Source material: Begin

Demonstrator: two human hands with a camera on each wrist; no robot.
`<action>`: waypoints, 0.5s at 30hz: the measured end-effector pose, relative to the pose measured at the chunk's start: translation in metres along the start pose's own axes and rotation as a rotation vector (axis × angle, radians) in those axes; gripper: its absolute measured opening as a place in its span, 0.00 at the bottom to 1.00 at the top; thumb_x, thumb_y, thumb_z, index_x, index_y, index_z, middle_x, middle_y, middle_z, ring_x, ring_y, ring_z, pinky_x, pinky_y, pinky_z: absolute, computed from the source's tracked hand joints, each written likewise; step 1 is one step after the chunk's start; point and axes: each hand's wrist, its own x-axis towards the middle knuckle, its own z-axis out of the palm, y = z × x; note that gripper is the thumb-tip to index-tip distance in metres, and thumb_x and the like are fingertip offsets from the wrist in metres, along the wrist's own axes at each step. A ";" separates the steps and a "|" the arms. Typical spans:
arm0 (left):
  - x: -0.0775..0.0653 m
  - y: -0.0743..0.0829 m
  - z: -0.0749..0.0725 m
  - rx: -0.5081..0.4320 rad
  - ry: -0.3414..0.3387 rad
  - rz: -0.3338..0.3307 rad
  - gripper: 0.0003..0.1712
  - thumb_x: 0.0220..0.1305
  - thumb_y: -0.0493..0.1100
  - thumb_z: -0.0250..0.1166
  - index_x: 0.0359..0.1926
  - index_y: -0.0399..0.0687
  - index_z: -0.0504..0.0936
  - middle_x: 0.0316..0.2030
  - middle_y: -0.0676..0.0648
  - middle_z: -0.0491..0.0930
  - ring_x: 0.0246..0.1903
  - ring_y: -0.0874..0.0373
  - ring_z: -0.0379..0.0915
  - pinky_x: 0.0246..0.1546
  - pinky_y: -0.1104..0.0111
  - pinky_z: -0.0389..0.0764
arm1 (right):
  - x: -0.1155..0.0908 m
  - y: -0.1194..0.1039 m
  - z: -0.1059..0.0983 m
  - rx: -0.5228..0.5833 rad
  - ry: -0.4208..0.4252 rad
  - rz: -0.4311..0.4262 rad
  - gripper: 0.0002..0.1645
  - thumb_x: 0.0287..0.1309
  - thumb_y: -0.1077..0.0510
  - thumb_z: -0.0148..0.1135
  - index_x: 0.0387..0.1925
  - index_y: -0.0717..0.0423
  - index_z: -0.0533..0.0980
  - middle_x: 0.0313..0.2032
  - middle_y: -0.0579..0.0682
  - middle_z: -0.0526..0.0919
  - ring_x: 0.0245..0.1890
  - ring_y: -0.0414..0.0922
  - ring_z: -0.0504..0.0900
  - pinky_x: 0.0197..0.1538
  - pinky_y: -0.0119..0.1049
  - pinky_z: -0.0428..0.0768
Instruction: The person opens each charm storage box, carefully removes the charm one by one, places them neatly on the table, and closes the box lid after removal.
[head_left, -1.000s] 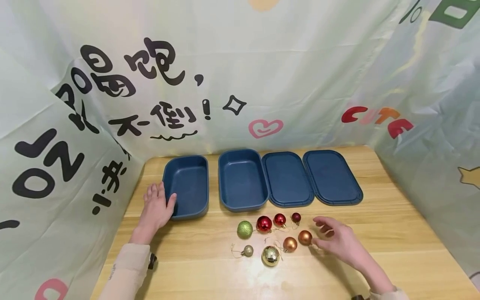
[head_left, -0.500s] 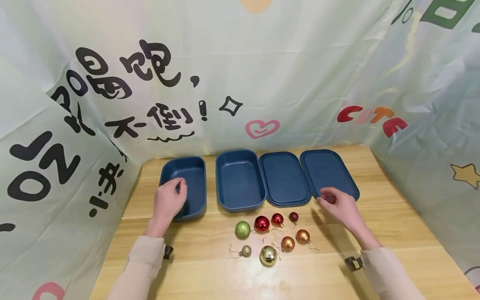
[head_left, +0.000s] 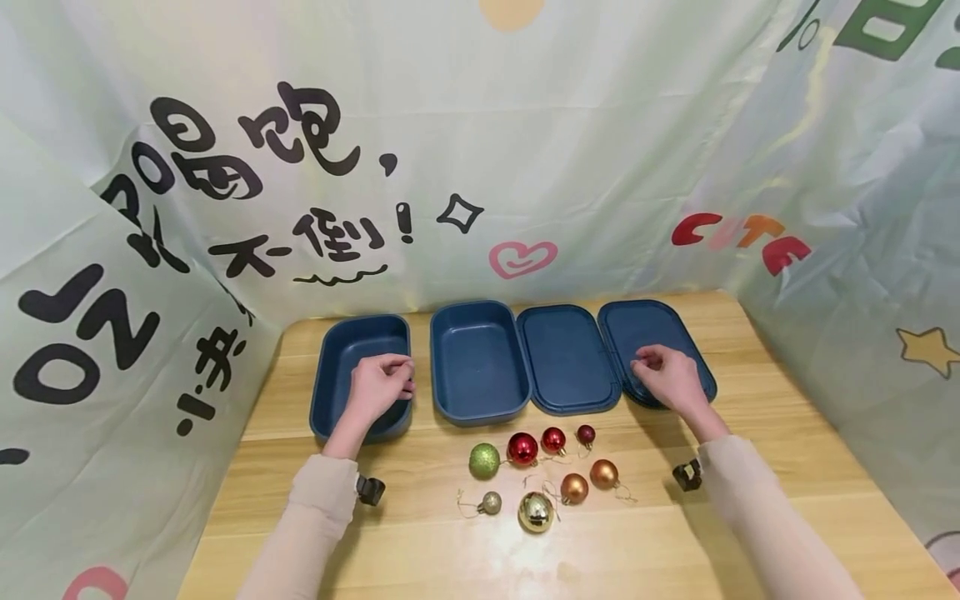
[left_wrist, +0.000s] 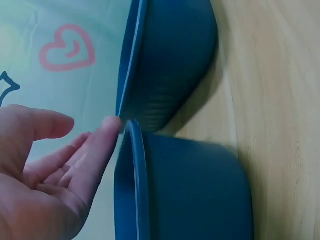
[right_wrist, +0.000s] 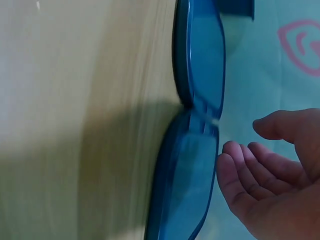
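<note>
In the head view my left hand (head_left: 377, 387) is over the right rim of the left blue box (head_left: 352, 346). The left wrist view shows its thumb apart from loosely bent fingers, with nothing between them. A second blue box (head_left: 480, 367) stands just right of that hand. My right hand (head_left: 666, 375) hovers over the rightmost blue lid (head_left: 645, 325), its fingers loosely bent. In the right wrist view, its thumb and fingers (right_wrist: 250, 175) hold nothing and lie near the lid's edge. Another blue lid (head_left: 570, 358) lies between that lid and the second box.
Christmas baubles lie on the wooden table (head_left: 420, 550) in front: a glittery green bauble (head_left: 484, 461), red baubles (head_left: 522, 448), copper baubles (head_left: 604, 474), a shiny gold bauble (head_left: 536, 512) and a small glittery bauble (head_left: 491, 502). A printed cloth (head_left: 585, 150) encloses the back and sides.
My left hand has moved right from the left box's outer side to its right rim. My right hand has moved from beside a copper bauble up over the right lid. The baubles stayed put.
</note>
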 end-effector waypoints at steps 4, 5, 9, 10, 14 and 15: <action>0.002 0.001 0.006 -0.050 -0.042 -0.069 0.17 0.72 0.38 0.66 0.58 0.35 0.87 0.43 0.33 0.90 0.32 0.47 0.92 0.31 0.67 0.89 | 0.013 0.014 -0.010 -0.007 0.017 0.023 0.20 0.71 0.57 0.62 0.53 0.72 0.82 0.45 0.69 0.87 0.46 0.65 0.86 0.50 0.60 0.82; 0.003 0.002 0.008 -0.056 -0.053 -0.082 0.18 0.72 0.38 0.66 0.59 0.35 0.86 0.45 0.32 0.90 0.32 0.48 0.92 0.32 0.67 0.90 | 0.016 0.018 -0.013 -0.007 0.018 0.030 0.21 0.71 0.57 0.61 0.54 0.73 0.81 0.46 0.71 0.87 0.46 0.66 0.85 0.50 0.60 0.82; 0.006 0.003 0.015 -0.080 -0.095 -0.118 0.22 0.72 0.37 0.65 0.64 0.35 0.83 0.50 0.32 0.89 0.32 0.52 0.91 0.33 0.66 0.90 | 0.024 0.036 -0.024 -0.008 0.049 0.060 0.21 0.71 0.58 0.61 0.53 0.75 0.80 0.48 0.75 0.86 0.47 0.68 0.85 0.50 0.57 0.82; 0.007 0.003 0.016 -0.082 -0.106 -0.123 0.23 0.72 0.37 0.64 0.65 0.34 0.82 0.50 0.32 0.89 0.31 0.54 0.91 0.34 0.65 0.90 | 0.026 0.040 -0.026 -0.015 0.066 0.065 0.20 0.71 0.59 0.62 0.52 0.75 0.81 0.48 0.75 0.86 0.47 0.69 0.85 0.49 0.56 0.82; 0.009 0.003 0.020 -0.074 -0.125 -0.127 0.24 0.72 0.37 0.65 0.67 0.34 0.80 0.51 0.31 0.88 0.28 0.59 0.89 0.34 0.64 0.90 | 0.030 0.057 -0.031 -0.053 0.128 0.067 0.19 0.68 0.60 0.62 0.48 0.74 0.83 0.45 0.73 0.87 0.44 0.68 0.86 0.45 0.47 0.80; 0.009 0.002 0.021 -0.073 -0.125 -0.127 0.25 0.72 0.36 0.65 0.67 0.34 0.80 0.51 0.30 0.88 0.28 0.60 0.89 0.34 0.64 0.90 | 0.031 0.060 -0.032 -0.057 0.139 0.065 0.18 0.68 0.60 0.62 0.48 0.74 0.83 0.44 0.73 0.88 0.44 0.68 0.86 0.44 0.46 0.79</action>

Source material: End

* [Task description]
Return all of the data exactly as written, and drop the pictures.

* [Solution to the problem]
Demonstrator: two human hands with a camera on each wrist; no robot.
`<action>`: waypoints, 0.5s at 30hz: the measured end-effector pose, relative to the pose measured at the chunk's start: translation in metres along the start pose's own axes and rotation as a rotation vector (axis × angle, radians) in those axes; gripper: its absolute measured opening as a place in its span, 0.00 at the bottom to 1.00 at the top; thumb_x, thumb_y, thumb_z, index_x, index_y, index_z, middle_x, middle_y, middle_z, ring_x, ring_y, ring_z, pinky_x, pinky_y, pinky_z: absolute, computed from the source's tracked hand joints, each written likewise; step 1 is one step after the chunk's start; point and axes: each hand's wrist, its own x-axis towards the middle knuckle, its own z-axis out of the palm, y = z × x; note that gripper is the thumb-tip to index-tip distance in metres, and thumb_x and the like are fingertip offsets from the wrist in metres, along the wrist's own axes at each step. A ";" separates the steps and a "|" the arms. Typical spans:
arm0 (left):
  - x: -0.0775..0.0653 m
  - y: -0.0743..0.0829 m
  - z: -0.0749..0.0725 m
  - rx: -0.5081..0.4320 rad
  - ry: -0.3414..0.3387 rad
  - rz: -0.3338..0.3307 rad
  - gripper: 0.0003..0.1712
  - thumb_x: 0.0220..0.1305
  - thumb_y: -0.0493..0.1100
  - thumb_z: -0.0250..0.1166
  - index_x: 0.0359..0.1926
  - index_y: -0.0399..0.0687
  - index_z: -0.0504..0.0936
  - middle_x: 0.0316..0.2030
  - middle_y: -0.0676..0.0648
  - middle_z: -0.0491..0.0930
  - ring_x: 0.0246..0.1903
  - ring_y: -0.0874..0.0373
  - ring_z: -0.0379..0.0915
  - pinky_x: 0.0246..0.1546
  - pinky_y: -0.1104..0.0111
  - pinky_z: -0.0389..0.0764
arm1 (right):
  - x: -0.1155..0.0908 m
  - y: -0.1194..0.1039 m
  - z: -0.1059..0.0983 m
  - rx: -0.5228..0.5833 rad
  - ry: -0.4208..0.4252 rad
  - rz: -0.4311..0.4262 rad
  - gripper: 0.0002..0.1645
  - thumb_x: 0.0287..0.1309
  - thumb_y: -0.1077..0.0510
  - thumb_z: -0.0148..0.1135
  - index_x: 0.0387..0.1925
  - index_y: -0.0717..0.0423
  - index_z: -0.0533..0.0980
  - middle_x: 0.0313..0.2032
  - middle_y: -0.0579..0.0682
  - middle_z: -0.0526..0.0919
  - ring_x: 0.0245..0.1890
  - ring_y: -0.0414..0.0922
  - ring_z: -0.0504..0.0900
  - pinky_x: 0.0197..0.1538
  - pinky_y: -0.0119..0.1049
  - pinky_z: -0.0428..0.0768
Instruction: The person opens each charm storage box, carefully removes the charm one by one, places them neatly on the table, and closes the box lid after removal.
[head_left, -1.000s] 
[head_left, -0.500s] 
[head_left, +0.000s] 
[left_wrist, +0.000s] 
[right_wrist, +0.000s] 
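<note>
In the head view my left hand (head_left: 377, 387) is over the right rim of the left blue box (head_left: 352, 346). The left wrist view shows its thumb apart from loosely bent fingers, with nothing between them. A second blue box (head_left: 480, 367) stands just right of that hand. My right hand (head_left: 666, 375) hovers over the rightmost blue lid (head_left: 645, 325), its fingers loosely bent. In the right wrist view, its thumb and fingers (right_wrist: 250, 175) hold nothing and lie near the lid's edge. Another blue lid (head_left: 570, 358) lies between that lid and the second box.
Christmas baubles lie on the wooden table (head_left: 420, 550) in front: a glittery green bauble (head_left: 484, 461), red baubles (head_left: 522, 448), copper baubles (head_left: 604, 474), a shiny gold bauble (head_left: 536, 512) and a small glittery bauble (head_left: 491, 502). A printed cloth (head_left: 585, 150) encloses the back and sides.
My left hand has moved right from the left box's outer side to its right rim. My right hand has moved from beside a copper bauble up over the right lid. The baubles stayed put.
</note>
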 end-effector waypoints at steps 4, 5, 9, 10, 14 and 15: <action>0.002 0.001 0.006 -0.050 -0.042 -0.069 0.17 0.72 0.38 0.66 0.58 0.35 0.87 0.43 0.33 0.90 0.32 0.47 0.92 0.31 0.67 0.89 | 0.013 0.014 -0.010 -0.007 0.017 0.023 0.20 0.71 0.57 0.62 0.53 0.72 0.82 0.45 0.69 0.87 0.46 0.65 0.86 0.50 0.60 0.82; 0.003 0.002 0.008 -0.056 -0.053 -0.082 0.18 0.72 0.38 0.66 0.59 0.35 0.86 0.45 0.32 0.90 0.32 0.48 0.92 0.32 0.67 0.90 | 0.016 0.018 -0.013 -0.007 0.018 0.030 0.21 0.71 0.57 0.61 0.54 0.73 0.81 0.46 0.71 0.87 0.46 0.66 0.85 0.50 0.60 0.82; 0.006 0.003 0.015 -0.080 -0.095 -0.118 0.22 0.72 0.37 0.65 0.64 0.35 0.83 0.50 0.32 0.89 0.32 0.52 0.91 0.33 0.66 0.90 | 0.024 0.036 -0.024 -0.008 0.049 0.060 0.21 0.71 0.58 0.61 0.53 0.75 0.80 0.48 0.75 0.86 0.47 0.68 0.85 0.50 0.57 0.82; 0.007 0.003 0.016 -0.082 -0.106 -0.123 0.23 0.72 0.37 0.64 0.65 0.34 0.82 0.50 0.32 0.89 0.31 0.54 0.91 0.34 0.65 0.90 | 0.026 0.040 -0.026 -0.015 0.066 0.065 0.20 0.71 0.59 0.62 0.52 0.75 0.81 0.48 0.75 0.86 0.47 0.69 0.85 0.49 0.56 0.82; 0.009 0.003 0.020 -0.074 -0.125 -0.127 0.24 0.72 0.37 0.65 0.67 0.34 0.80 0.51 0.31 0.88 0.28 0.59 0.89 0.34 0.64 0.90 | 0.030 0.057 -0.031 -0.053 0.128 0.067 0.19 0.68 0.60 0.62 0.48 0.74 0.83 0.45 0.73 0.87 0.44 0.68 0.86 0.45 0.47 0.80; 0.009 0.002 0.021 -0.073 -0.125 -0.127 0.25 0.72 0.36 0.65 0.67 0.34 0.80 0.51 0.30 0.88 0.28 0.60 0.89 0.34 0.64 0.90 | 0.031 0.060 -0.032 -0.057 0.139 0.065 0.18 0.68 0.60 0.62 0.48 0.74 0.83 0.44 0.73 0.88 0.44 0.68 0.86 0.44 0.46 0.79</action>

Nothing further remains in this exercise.